This type of reporting, which becomes a major cost item, and therefore taken from profit, will drive CEOs and compliance officers nuts.
Flaring
Section 47 deals with flaring of hydrocarbon gas at an “ oil and gas facility,” other than flaring that is necessary to avoid serious risk to human health or safety arising from an emergency situation. That flaring must be supported by an engineering study that concludes that the “use of the hydrocarbon gas to produce useful heat or energy is not feasible in the circumstances.” In other words, permission to flare will be considerably tightened up.
Venting
Venting of hydrocarbon gas is prohibited except to avoid serious risk to human health or safety, is related to planned equipment maintenance or the “heating value” of the hydrocarbon gas or flow rate “are insufficient to sustain stable combustion of the gas by hydrocarbon gas destruction equipment.” Another exception is that the use of hydrocarbon gas destruction or conservation system “would prolong an interruption of the hydrocarbon gas supply to the public.” This appears to leave venting to the market place.

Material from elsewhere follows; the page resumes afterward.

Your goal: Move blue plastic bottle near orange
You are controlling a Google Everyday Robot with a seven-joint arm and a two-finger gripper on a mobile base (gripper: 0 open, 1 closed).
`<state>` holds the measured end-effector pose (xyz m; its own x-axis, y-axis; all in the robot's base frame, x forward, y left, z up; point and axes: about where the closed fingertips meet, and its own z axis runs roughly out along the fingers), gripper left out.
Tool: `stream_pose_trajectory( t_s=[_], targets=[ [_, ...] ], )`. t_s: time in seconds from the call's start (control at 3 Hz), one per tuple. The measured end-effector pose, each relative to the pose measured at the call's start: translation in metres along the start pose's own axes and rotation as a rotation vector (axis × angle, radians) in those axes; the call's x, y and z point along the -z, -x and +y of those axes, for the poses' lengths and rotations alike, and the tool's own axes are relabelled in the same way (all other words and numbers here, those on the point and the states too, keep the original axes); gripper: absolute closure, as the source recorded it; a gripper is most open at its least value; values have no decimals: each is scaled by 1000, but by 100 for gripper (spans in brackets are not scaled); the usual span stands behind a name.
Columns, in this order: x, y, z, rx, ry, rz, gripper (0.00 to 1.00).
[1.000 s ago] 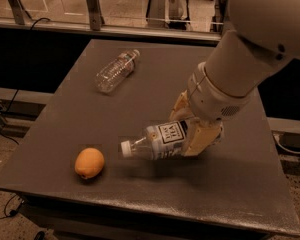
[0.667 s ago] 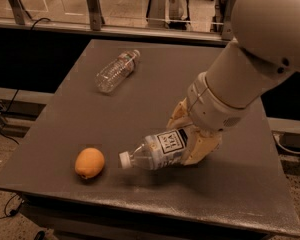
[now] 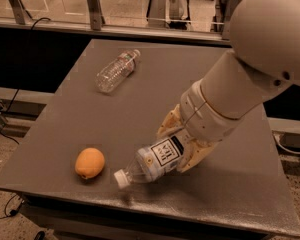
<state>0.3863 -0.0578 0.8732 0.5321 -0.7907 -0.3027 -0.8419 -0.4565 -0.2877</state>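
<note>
the gripper (image 3: 179, 145) is pinching the blue plastic bottle (image 3: 149, 164) near the front edge of the table (image 3: 140, 104), tilting its cap down toward the orange (image 3: 89, 162), which is sitting just beside it.

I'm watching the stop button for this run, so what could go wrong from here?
1. The gripper holds the blue plastic bottle tilted, with its cap pointing down towards the orange. A further push could nudge the round fruit and set it rolling.
2. Both sit close to the front edge of the table. If released on its side, the bottle may roll off.
</note>
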Motion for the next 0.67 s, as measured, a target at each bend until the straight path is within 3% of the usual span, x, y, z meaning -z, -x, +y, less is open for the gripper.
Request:
stream_pose_trajectory(
  t_s=[0.67],
  targets=[
    [-22, 13, -12, 148, 21, 38, 100]
  ],
)
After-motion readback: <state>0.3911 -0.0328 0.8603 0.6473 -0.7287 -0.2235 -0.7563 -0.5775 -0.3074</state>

Part 2 establishes a “continuous monitoring system” spelling out the mandatory requirements for sensing equipment, provide readings within certain parameters depending on the type of facility and calibrated in accordance with manufacturers recommendations, not the company’s. Notice must be provided to the federal minister 60 days before the system is in place at the facility, presumably to allow for departmental officials to be available on site. Such systems and facilities will require annual inspections by an auditor.
The regulations will come into effect the day the regulations are registered. Certain sections will come into force on 1 January 2027 and others on 1 January 2030 in deference to industry concerns..

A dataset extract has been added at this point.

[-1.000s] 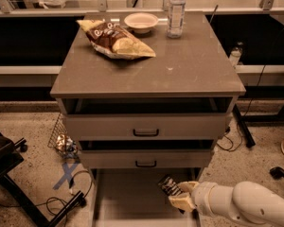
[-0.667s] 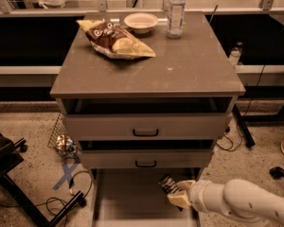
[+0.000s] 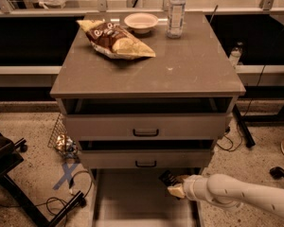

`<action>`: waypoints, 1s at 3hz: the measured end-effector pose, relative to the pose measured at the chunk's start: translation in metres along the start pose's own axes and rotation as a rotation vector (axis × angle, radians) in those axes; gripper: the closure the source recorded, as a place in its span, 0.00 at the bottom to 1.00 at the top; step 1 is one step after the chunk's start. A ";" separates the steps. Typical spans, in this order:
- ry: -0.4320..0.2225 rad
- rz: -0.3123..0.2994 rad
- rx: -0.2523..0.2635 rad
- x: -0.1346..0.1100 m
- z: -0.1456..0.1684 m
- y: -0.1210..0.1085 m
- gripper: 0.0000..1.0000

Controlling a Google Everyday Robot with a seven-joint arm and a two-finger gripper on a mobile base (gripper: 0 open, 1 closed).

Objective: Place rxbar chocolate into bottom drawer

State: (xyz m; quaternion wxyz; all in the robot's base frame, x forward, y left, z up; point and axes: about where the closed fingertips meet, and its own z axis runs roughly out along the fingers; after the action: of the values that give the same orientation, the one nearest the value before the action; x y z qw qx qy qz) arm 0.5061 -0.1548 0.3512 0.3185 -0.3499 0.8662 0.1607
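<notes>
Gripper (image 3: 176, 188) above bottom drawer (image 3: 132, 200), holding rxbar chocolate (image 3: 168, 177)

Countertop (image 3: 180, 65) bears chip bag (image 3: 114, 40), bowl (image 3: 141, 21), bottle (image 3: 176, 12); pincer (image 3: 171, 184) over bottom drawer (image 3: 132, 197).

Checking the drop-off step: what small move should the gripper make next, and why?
Probably ease the gripper down a little, then release: it holds the rxbar chocolate above the pale floor of the open bottom drawer, near its right side.
</notes>
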 end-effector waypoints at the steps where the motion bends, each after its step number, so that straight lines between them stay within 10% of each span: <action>1: -0.026 0.037 -0.017 0.032 0.043 -0.023 1.00; 3: -0.102 0.137 -0.154 0.082 0.095 -0.018 1.00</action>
State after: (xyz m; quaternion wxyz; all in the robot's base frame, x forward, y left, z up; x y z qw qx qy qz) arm 0.5150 -0.1610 0.2244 0.3224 -0.3047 0.8559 0.2659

Regulatory Impact Analysis Statement (RIAS)
Attached to the draft regulations is the Regulatory Impact Analysis Statement (RIAS) which is a critical justification for the regulatory framework being imposed. In the Executive Summary it speaks of t introducing “a new performance-based compliance option designed to focus on emissions outcomes, rather than prescribing a specific pathway to compliance.” A reading of some of the provisions makes it difficult to conclude these rules are anything but prescriptive. The rules are designed to tighten the lid on what have been questionable industry practices in respect of flaring, maintenance of environment, worker health and safety, orphan well reclamation, and tailings ponds mismanagement. The federal environment department obviously does not trust the province’s energy industry.
Cost-Benefit Analysis
The central argument in the regulatory impact case is the cost-benefits study. The RAIS estimates the costs of $15.4-billion and benefits at $27.8-billion, benefits in “the estimated social benefit of avoided global damages from climate change.” The cost number is however much harder than the social benefits number.
A detailed cost analysis follows which costs such things as compressor seals and vents and the estimated compliance cost involving various instruments required. Since there is considerable “analytical uncertainty,” the RIAS posits several scenarios which vary from a net cost of $1.5-billion to net benefits of up to $15.8-billion. The “central” case gives a net benefit of $12.4-billion. This wide range would probably be vexing for energy government relations specialists who say the exercise is little more than throwing darts at a dart board.
Objective
The objective of the regulation is “to contribute to a reduction of methane emissions in the upstream oil and gas sector by at least 75% below 2012 levels by 2030.”
Consultations
As part of the RAIS, the department consulted with:
- provincial and territorial governments,
- Indigenous partners,
- representatives from industry and environmental non-governmental organizations (ENGOs),
- academics and experts,
- other government departments, international partners, and the public.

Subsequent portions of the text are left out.